Coupe du monde. Chez les supporters franco-marocains : « Quel que soit le résultat, on est déjà en finale »
Ce samedi 10 décembre, il est 22h quand la France vient à bout péniblement de l’Angleterre, en quarts de finale de ce Mondial très relevé et bourré de surprises. Chez elle, à Nanterre (92), Habiba Bigdade n’a rien raté du match. « Maintenant, les Bleus affrontent le Maroc en demi-finale », souffle-t-elle.
Née en France de parents marocains, cette quadragénaire, membre du comité national de la Ligue des droits de l’homme (LDH) sera derrière le Maroc. Un peu par patriotisme, concède-t-elle, mais pas que. « Comme pour le football français, je suis pour les petites équipes amateures. Je suis toujours émue par les petits, les challengers, par ceux qu’on attend pas », explique cette militante de longue date, qui avoue ne pas être spécialement « fan de football ou de sport en général ».

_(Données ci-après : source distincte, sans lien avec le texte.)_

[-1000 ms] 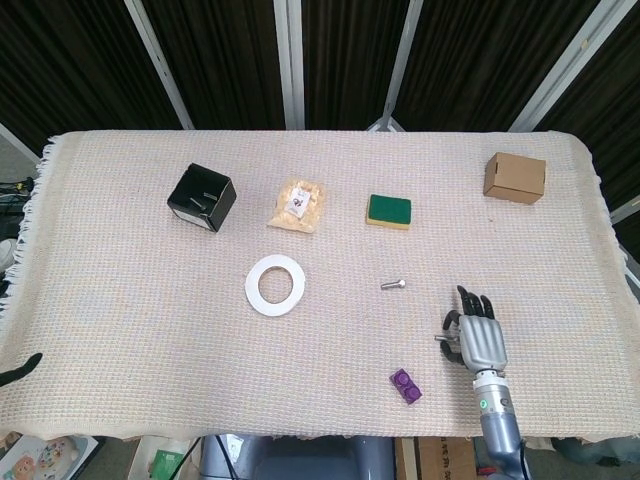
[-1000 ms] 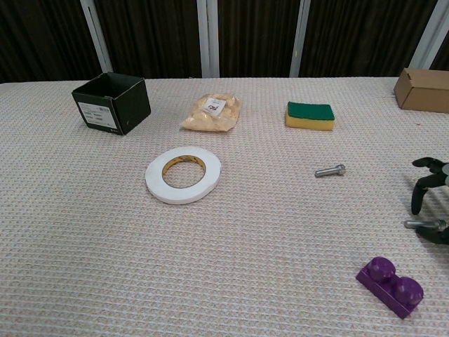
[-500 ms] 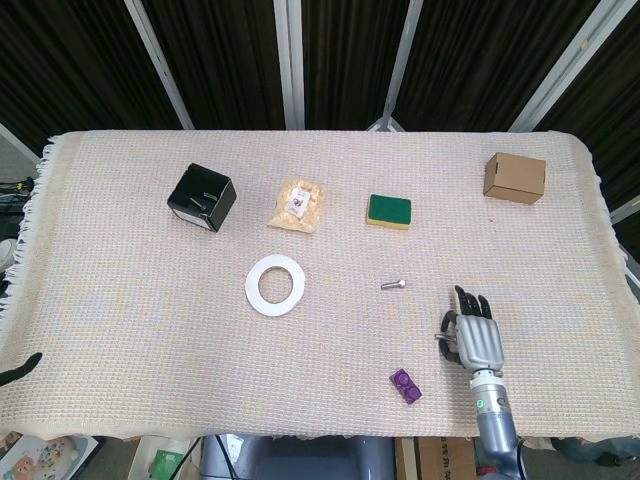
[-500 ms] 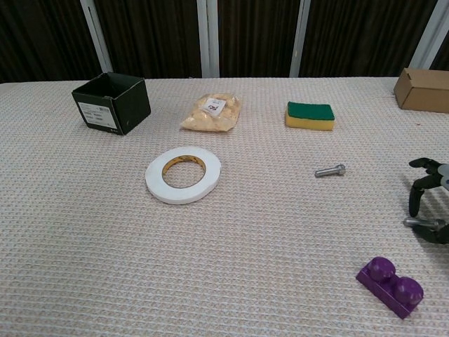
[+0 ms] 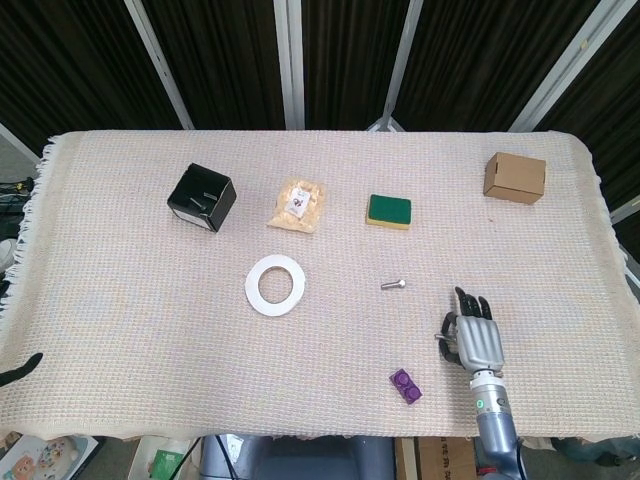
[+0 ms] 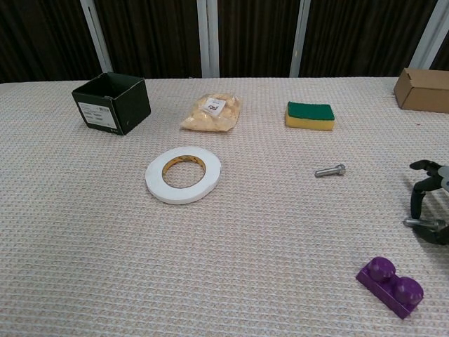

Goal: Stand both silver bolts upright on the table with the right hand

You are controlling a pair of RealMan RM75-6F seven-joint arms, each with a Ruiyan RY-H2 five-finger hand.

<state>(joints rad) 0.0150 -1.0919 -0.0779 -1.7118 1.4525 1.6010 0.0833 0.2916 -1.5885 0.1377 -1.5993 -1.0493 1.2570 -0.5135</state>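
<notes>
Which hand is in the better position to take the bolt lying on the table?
The right hand: it hovers just right of the lying bolt. The left hand barely shows at the far left edge.

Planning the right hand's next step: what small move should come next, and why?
Probably tip the bolt it holds until the head points down at the table. The right hand grips that bolt roughly level just above the cloth, and the other bolt lies flat, untouched.
</notes>
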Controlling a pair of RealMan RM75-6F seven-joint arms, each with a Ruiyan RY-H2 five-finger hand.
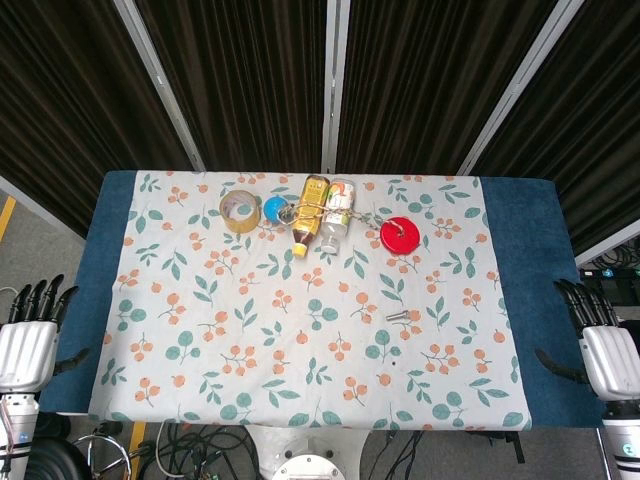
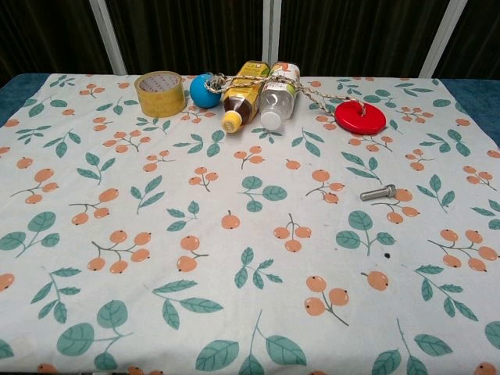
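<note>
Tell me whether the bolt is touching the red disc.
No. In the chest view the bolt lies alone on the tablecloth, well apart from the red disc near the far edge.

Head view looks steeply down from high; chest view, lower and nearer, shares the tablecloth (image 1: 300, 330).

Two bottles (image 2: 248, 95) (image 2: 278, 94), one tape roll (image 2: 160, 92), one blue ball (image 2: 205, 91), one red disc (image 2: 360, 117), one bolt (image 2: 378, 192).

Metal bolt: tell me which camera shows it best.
The chest view: the metal bolt lies large and sharp on the tablecloth, its head distinct. The head view shows it only as a tiny grey sliver.
</note>
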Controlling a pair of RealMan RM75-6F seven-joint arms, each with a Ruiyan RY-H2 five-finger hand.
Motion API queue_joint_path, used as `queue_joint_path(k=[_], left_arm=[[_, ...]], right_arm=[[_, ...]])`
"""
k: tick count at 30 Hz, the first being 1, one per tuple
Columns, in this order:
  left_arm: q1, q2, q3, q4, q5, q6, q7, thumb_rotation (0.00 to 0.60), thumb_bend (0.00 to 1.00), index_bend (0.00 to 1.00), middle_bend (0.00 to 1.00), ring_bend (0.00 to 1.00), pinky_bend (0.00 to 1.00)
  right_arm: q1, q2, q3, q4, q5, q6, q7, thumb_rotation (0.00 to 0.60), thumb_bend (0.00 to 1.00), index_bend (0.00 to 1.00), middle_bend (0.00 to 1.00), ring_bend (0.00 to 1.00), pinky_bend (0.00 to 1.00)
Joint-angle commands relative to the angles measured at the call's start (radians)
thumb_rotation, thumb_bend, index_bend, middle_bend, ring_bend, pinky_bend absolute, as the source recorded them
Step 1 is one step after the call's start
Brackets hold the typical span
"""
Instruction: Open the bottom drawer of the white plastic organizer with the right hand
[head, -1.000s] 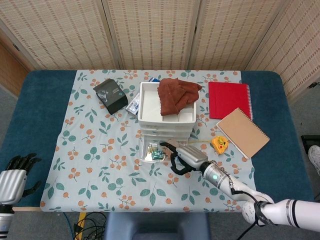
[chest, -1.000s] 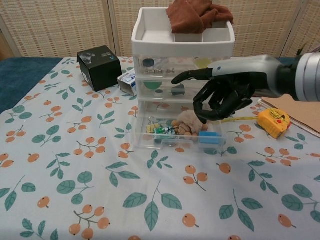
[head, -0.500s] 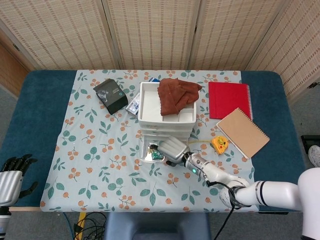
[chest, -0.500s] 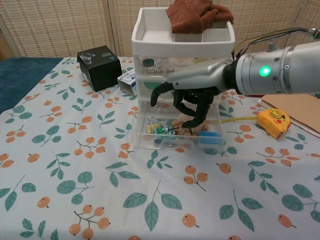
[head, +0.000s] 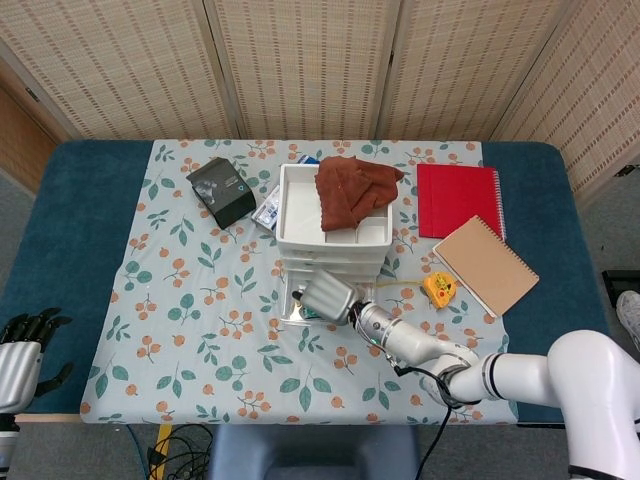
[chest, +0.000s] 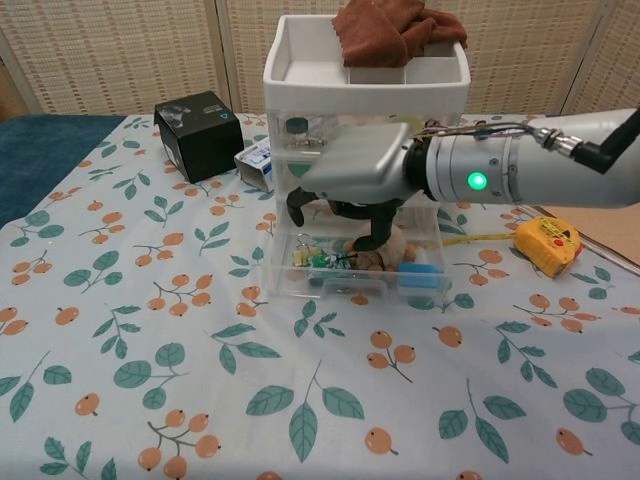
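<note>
Right now the right hand (chest: 345, 185) hangs in front of the white plastic organizer (chest: 365, 75) near the middle of the table, fingers (chest: 372, 228) curled downward over the bottom drawer (chest: 355, 280), which is pulled out and shows small clutter inside; whether those fingers grip anything cannot be told. Far off at the table's near left corner, the left hand (head: 22, 345) holds nothing, its fingers spread. On the organizer's top tray lies a brown cloth (head: 352, 190).
</note>
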Motion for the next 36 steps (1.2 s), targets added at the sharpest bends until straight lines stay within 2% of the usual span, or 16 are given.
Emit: queue_joint_path(k=[1, 13, 36], left_arm=[[0.001, 0.0, 0.0, 0.0, -0.002, -0.001, 0.001, 0.6, 0.23, 0.26, 0.19, 0.21, 0.14], [0.0, -0.001, -0.002, -0.002, -0.004, -0.005, 0.006, 0.6, 0.23, 0.26, 0.19, 0.21, 0.14], [-0.004, -0.001, -0.002, -0.011, -0.007, -0.015, 0.022, 0.6, 0.23, 0.26, 0.19, 0.21, 0.14]], right_arm=[[-0.001, -0.021, -0.014, 0.034, -0.042, 0.008, 0.002, 0.6, 0.29, 0.26, 0.84, 0.97, 1.0], [-0.031, -0.102, -0.039, 0.165, -0.174, 0.048, 0.089, 0.6, 0.22, 0.3, 0.84, 0.97, 1.0], [-0.064, -0.182, -0.042, 0.293, -0.267, 0.048, 0.176, 0.6, 0.25, 0.32, 0.84, 0.97, 1.0]])
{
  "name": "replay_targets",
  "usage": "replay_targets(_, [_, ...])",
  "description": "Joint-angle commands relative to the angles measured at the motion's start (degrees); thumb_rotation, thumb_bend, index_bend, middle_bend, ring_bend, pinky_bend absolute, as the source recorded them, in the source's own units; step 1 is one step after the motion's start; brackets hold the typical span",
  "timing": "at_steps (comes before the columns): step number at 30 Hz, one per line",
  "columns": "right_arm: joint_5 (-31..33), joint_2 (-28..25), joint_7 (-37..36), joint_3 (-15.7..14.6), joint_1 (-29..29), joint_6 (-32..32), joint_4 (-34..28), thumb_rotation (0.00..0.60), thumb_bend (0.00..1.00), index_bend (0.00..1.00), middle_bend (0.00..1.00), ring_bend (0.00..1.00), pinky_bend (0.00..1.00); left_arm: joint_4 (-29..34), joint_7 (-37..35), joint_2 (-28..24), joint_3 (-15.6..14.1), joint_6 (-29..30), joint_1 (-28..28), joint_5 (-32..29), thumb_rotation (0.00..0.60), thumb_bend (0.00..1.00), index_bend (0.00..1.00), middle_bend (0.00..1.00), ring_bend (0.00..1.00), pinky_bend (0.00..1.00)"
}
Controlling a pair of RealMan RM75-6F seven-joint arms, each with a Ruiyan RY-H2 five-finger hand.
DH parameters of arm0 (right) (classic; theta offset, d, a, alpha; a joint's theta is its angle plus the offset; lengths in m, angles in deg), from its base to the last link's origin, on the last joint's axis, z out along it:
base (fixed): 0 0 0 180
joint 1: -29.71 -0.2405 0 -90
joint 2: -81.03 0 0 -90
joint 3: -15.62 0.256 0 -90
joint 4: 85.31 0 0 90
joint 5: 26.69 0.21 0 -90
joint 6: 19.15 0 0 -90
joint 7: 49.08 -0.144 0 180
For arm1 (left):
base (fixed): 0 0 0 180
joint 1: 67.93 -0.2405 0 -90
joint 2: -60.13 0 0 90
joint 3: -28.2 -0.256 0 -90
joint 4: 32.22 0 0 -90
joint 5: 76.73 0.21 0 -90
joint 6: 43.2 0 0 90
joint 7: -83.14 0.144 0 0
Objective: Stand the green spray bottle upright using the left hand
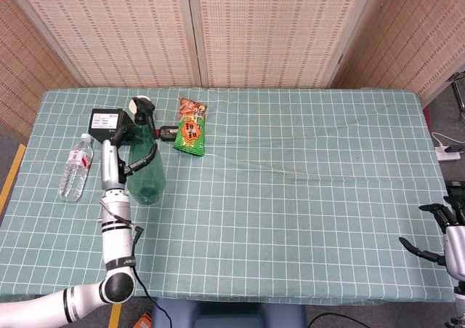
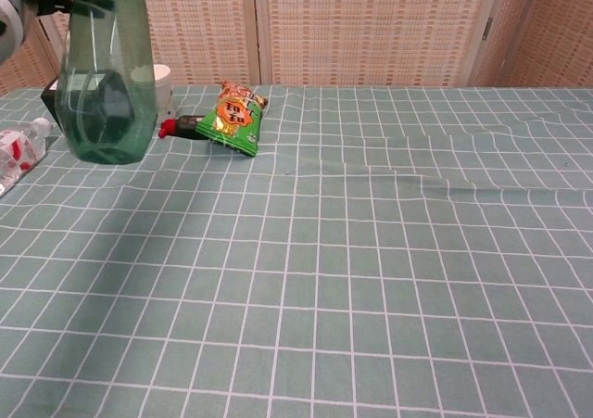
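Note:
The green spray bottle (image 1: 147, 174) is upright, its black spray head (image 1: 142, 110) on top. My left hand (image 1: 119, 159) grips its body from the left side, fingers wrapped around the middle. In the chest view the spray bottle (image 2: 105, 89) looms large at the upper left, its base clear of the cloth with a shadow beneath it. My right hand (image 1: 446, 230) hovers at the table's right edge, fingers spread, holding nothing.
A black box (image 1: 107, 124) and a white cup (image 2: 163, 81) stand right behind the bottle. A water bottle (image 1: 76, 166) lies to its left. A green snack bag (image 1: 191, 127) and a small red-capped bottle (image 1: 166, 132) lie to the back right.

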Motion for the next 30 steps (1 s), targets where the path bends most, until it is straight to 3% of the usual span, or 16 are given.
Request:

Même son de cloche pour cette autre Franco-Marocaine, Ilhame, directrice de logement social dans les Yvelines, qui salue le parcours des Marocains : « Cette qualification en demi-finale est inédite dans leur parcours. Comment ne pas soutenir cette équipe vaillante ? », demande-t-elle.
Bien entendu, l’autre raison de soutenir le Maroc pour ces deux jeunes femmes, c’est le lien profond avec le pays d’origine. Pour Habiba, voir gagner le Maroc est « une émotion supplémentaire, car comme beaucoup de Marocains, je m’identifie à ces joueurs, à leur parcours de vie et à leur soif de reconnaissance ». Pour Ilhame, « soutenir le Maroc c’est le cœur de mes origines ».
Samia, née à Paris, prof dans un collège à Avignon a choisi le Maroc « pour son parcours incroyable », mais aussi « pour l’espoir qu’elle donne à toute une communauté africaine, en Afrique et ailleurs ! ».
La qualification pour les demi-finales du Mondial, une première pour une équipe du continent, fait énormément de bien, du nord au sud de l’Afrique, comme nous avons pu le constater. Pour beaucoup, le foot est bien plus qu’un sport. Il est une revanche.
Samia résume en quelques mots ce que ressentent certains de ses amis aux origines africaines. « Si la victoire du Maroc sur la France peut mettre un terme à ce paternalisme ambiant envers les pays africains, cette condescendance des pays du Nord envers les pays du Sud et mettre en avant les multiples compétences de ce continent, alors je suis définitivement pour le Maroc », lâche fièrement cette Franco-Marocaine de 39 ans.
Pour le réalisateur Adnane Tragha, les choses sont encore plus tranchées. « Je serai pour le Maroc ! C’est mon pays, celui qui a vu naître mes parents, mes oncles, mes tantes, mes cousins, mes cousines. C’est le pays qui m’ouvre les bras à chaque fois que j’y mets un pied. La question ne se pose même pas, mon cœur a déjà choisi, scande celui qui n’a raté aucun match des Lions de l’Atlas. Et puis comme dirait Mohamed Ali, aucun Marocain ne m’a déjà dit “tu n’es pas Marocain” », raille Adnane, une allusion au racisme qu’il a dû subir en France.
Malgré le soutien affiché pour le Maroc, Samia, Habiba, Adnane et Ilhame ne seront pas tristes si la France l’emporte. « Bien entendu, je serai fière si la France gagne », affirme Ilhame. « C’est déjà un exploit d’être arrivé en demi-finale. Et si la France gagne face au Maroc, je serai tout aussi contente », appuie de son côté Habiba qui promet d’être derrière la France en finale, son pays : « pour vivre ensemble cette ferveur populaire ».
Pour Samia, très fair-play, c’est d’abord « que le meilleur gagne », et si la France se qualifie pour la finale, elle soutiendra les Bleus afin qu’ils « remportent une troisième étoile ».
« De toute façon avec ce France-Maroc, je suis déjà en finale, avoue Adnane. Je ne ressens aucune pression et je serai heureux à la fin quel que soit le résultat », conclut le jeune homme.